Benefits: Tons, _tons_ of time saved thanks to more friction to access low-
value entertainment (HN, news generally, endless reading about how to do stuff
or what to read instead of doing the stuff or the reading), and even too-easy
access to practically stress-inducingly large amount of actually good
entertainment. So, so much time. And some money saved.

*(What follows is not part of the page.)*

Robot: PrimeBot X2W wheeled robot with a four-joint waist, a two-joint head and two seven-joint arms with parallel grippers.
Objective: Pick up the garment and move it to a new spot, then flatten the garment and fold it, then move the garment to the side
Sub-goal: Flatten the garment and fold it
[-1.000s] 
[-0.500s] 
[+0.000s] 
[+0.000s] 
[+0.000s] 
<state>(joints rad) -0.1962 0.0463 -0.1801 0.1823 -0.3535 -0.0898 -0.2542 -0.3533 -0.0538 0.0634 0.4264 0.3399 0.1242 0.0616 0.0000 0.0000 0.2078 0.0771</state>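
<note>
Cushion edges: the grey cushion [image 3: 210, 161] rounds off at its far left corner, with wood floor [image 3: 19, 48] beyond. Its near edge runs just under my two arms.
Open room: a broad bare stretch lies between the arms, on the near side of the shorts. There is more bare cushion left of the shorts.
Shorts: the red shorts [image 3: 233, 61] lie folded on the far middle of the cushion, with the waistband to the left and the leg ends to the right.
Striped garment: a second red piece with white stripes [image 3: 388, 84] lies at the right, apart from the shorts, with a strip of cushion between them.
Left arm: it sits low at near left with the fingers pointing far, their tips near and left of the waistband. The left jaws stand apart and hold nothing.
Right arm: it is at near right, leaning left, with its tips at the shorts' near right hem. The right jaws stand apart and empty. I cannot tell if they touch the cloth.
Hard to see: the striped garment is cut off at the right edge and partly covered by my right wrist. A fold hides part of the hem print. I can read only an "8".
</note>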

Concerns: my wife needs it for work (teacher, and so much of that's online
now, and you can't really be a teacher and _not_ work evenings a fair
amount)—that's the trickiest part. All our photos of the kids and such are
digital now, and no Internet means no (convenient) offsite backup. I don't
love the idea of having a bunch of physical media again, but then again I can
just resell a bunch of it any time the clutter starts to annoy me, and be no
worse off than when that money was going purely to services (slightly better
actually, since even lazily Craigslisting a ton of it in a lot for $20 is at
least _some_ money). WhatsApp/Riot/et c. are a hell of a lot better than non-
MMS text (mainly because group messaging is broken without MMS, and sometimes
even with it) and offer really high value-to-waste ratio since I consider
chatting with close friends valuable, even when it's not productive—I'd pay
$10/m for a connection that _just_ let me do email and use a decent messaging
client like that. If I wanted to keep Steam games working I'd have to connect
it from time to time, somehow, but that's probably another distraction I could
do without.

Heh, I guess I could go back to dial up, if that's still a thing, so I'd have
_inconvenient_ access if I really had to have it, or to pop on to do
messaging/email once an evening or so, though then I'd need a phone line and
service, so a good chunk of the money-savings would be gone. _Might_ be good
enough to let the Google school stuff work for my wife without driving her
nuts? And I'd need to buy a modem.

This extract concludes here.